In the data below, reproduce everything exactly except the images.

■ **DATA BLOCK**
"""

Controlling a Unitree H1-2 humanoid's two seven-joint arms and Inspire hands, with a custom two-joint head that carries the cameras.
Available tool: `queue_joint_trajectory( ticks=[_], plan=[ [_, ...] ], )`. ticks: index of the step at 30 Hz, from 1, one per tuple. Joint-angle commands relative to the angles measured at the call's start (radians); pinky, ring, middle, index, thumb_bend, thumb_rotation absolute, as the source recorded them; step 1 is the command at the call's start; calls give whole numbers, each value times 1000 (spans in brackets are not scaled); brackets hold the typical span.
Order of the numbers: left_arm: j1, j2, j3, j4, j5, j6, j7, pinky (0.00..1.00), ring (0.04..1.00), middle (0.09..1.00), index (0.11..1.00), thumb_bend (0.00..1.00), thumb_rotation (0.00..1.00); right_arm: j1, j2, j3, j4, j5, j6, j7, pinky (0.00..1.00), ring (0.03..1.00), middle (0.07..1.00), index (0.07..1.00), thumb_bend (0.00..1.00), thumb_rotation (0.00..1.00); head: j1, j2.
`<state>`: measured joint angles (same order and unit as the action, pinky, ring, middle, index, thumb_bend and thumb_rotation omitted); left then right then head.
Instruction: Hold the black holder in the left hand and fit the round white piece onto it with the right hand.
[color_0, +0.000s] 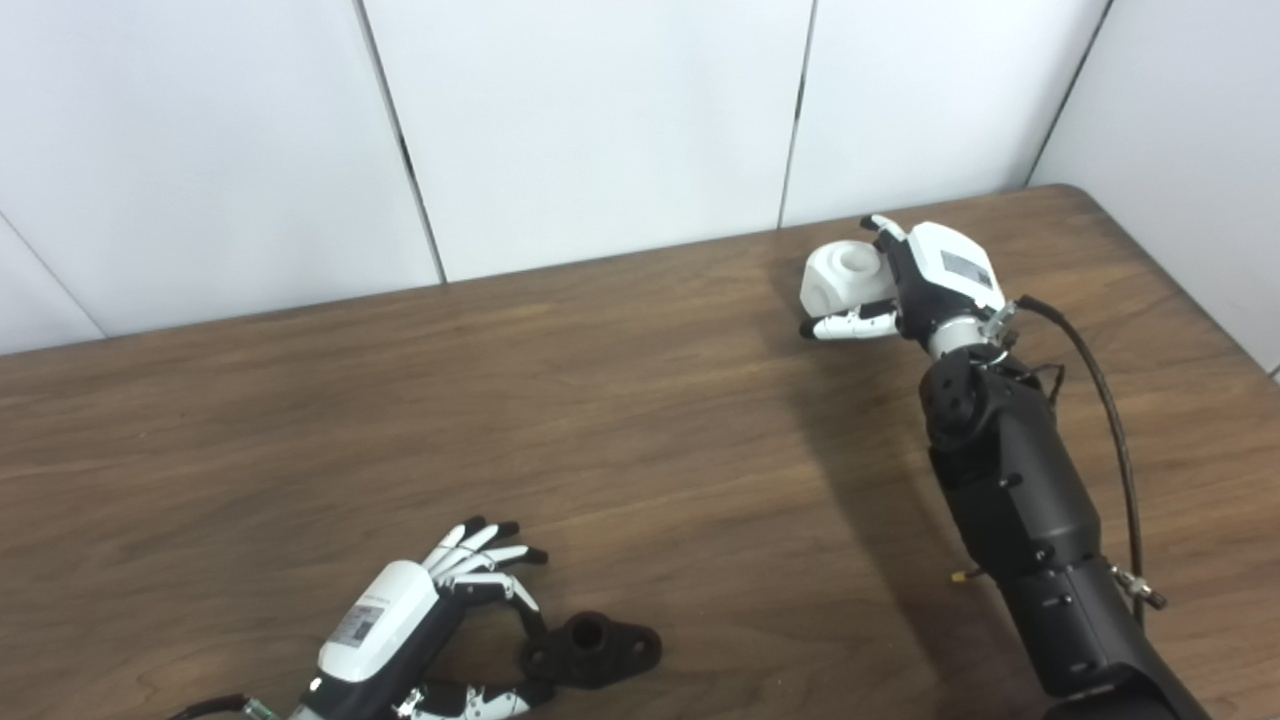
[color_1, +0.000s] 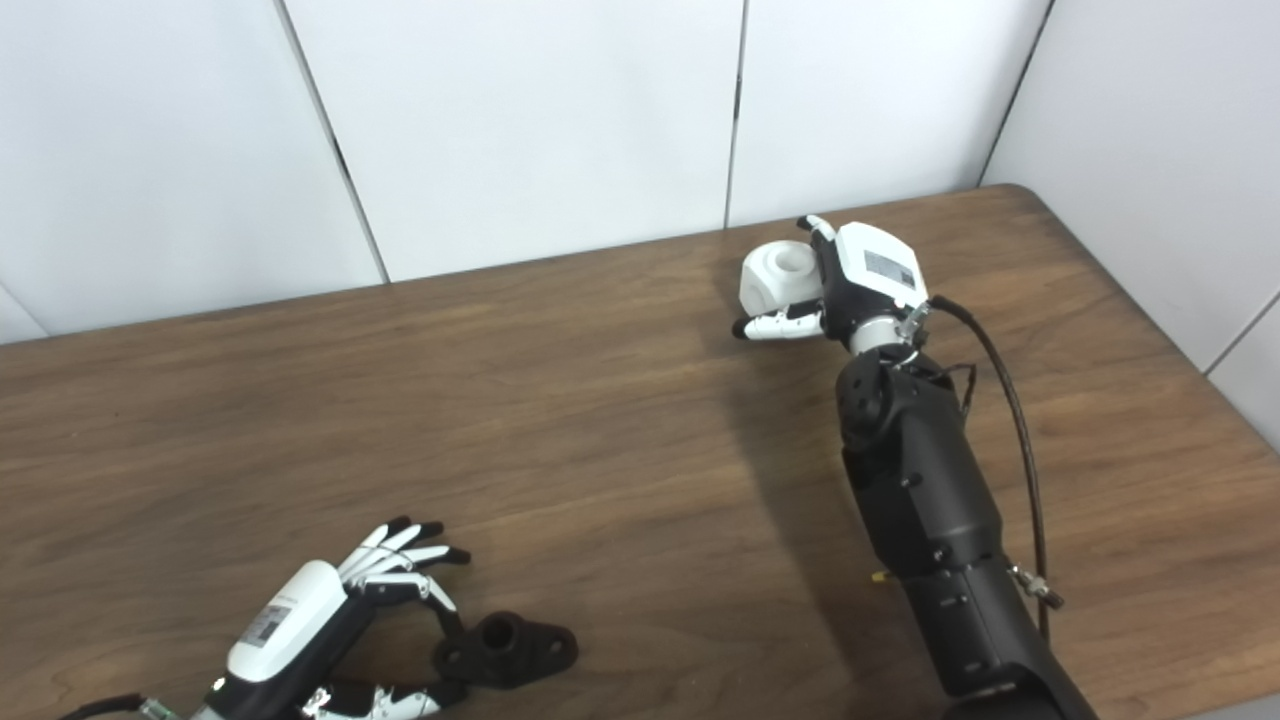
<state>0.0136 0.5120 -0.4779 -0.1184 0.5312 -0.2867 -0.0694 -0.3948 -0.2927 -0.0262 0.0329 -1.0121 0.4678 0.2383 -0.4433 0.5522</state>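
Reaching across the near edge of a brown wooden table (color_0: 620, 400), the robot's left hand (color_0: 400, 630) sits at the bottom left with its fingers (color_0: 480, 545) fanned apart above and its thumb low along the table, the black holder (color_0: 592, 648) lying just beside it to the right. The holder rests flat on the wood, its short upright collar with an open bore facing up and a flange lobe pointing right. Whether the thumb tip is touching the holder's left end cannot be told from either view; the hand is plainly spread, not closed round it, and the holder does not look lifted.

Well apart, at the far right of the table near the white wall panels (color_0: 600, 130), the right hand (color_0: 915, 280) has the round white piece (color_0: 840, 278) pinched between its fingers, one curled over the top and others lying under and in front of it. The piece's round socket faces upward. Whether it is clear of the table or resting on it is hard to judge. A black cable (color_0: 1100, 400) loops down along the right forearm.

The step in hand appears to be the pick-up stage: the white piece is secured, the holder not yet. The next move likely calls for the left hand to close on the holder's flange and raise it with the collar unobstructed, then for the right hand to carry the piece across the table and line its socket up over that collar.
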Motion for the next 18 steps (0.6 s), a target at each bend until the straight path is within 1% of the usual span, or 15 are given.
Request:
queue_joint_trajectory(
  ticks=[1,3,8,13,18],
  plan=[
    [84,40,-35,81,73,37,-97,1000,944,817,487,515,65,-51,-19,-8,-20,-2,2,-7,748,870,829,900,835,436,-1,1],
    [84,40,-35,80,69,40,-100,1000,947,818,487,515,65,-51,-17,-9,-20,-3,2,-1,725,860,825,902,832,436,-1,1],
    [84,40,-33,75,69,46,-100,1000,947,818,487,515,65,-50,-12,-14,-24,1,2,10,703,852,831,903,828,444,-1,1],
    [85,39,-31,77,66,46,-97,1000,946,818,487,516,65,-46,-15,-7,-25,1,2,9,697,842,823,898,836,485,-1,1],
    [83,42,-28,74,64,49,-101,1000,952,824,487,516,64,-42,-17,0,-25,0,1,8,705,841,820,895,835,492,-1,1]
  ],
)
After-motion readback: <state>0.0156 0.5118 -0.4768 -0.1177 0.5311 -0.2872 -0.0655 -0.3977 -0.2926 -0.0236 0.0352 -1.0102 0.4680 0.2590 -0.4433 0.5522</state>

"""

■ **RESULT FOR THIS TASK**
Controlling a Unitree H1-2 humanoid's two seven-joint arms and Inspire hands, with a custom two-joint head that carries the cameras.
Available tool: `queue_joint_trajectory( ticks=[_], plan=[ [_, ...] ], )`. ticks: index of the step at 30 Hz, from 1, one per tuple. Joint-angle commands relative to the angles measured at the call's start (radians); pinky, ring, middle, index, thumb_bend, thumb_rotation absolute, as the source recorded them; step 1 is the command at the call's start; calls give whole numbers, each value times 1000 (spans in brackets are not scaled); brackets hold the typical span.
Order of the numbers: left_arm: j1, j2, j3, j4, j5, j6, j7, pinky (0.00..1.00), ring (0.04..1.00), middle (0.09..1.00), index (0.11..1.00), thumb_bend (0.00..1.00), thumb_rotation (0.00..1.00); right_arm: j1, j2, j3, j4, j5, j6, j7, pinky (0.00..1.00), ring (0.03..1.00), middle (0.07..1.00), index (0.07..1.00), thumb_bend (0.00..1.00), thumb_rotation (0.00..1.00); head: j1, j2.
`<state>`: measured joint angles (same order and unit as the action, pinky, ring, middle, index, thumb_bend and thumb_rotation omitted); left then right then head.
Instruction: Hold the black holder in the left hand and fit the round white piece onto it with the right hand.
[color_0, +0.000s] 
[color_1, +0.000s] 
<state>0.0136 0.5120 -0.4779 -0.1184 0.5312 -0.2867 -0.0694 -0.3948 -0.2927 -0.0262 0.0329 -1.0121 0.4678 0.2383 -0.4433 0.5522</state>
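Reaching across the near edge of a brown wooden table (color_0: 620, 400), the robot's left hand (color_0: 400, 630) sits at the bottom left with its fingers (color_0: 480, 545) fanned apart above and its thumb low along the table, the black holder (color_0: 592, 648) lying just beside it to the right. The holder rests flat on the wood, its short upright collar with an open bore facing up and a flange lobe pointing right. Whether the thumb tip is touching the holder's left end cannot be told from either view; the hand is plainly spread, not closed round it, and the holder does not look lifted.

Well apart, at the far right of the table near the white wall panels (color_0: 600, 130), the right hand (color_0: 915, 280) has the round white piece (color_0: 840, 278) pinched between its fingers, one curled over the top and others lying under and in front of it. The piece's round socket faces upward. Whether it is clear of the table or resting on it is hard to judge. A black cable (color_0: 1100, 400) loops down along the right forearm.

The step in hand appears to be the pick-up stage: the white piece is secured, the holder not yet. The next move likely calls for the left hand to close on the holder's flange and raise it with the collar unobstructed, then for the right hand to carry the piece across the table and line its socket up over that collar.
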Motion for the next 18 steps (0.6 s), a target at each bend until the straight path is within 1% of the usual span, or 15 are given.
Request:
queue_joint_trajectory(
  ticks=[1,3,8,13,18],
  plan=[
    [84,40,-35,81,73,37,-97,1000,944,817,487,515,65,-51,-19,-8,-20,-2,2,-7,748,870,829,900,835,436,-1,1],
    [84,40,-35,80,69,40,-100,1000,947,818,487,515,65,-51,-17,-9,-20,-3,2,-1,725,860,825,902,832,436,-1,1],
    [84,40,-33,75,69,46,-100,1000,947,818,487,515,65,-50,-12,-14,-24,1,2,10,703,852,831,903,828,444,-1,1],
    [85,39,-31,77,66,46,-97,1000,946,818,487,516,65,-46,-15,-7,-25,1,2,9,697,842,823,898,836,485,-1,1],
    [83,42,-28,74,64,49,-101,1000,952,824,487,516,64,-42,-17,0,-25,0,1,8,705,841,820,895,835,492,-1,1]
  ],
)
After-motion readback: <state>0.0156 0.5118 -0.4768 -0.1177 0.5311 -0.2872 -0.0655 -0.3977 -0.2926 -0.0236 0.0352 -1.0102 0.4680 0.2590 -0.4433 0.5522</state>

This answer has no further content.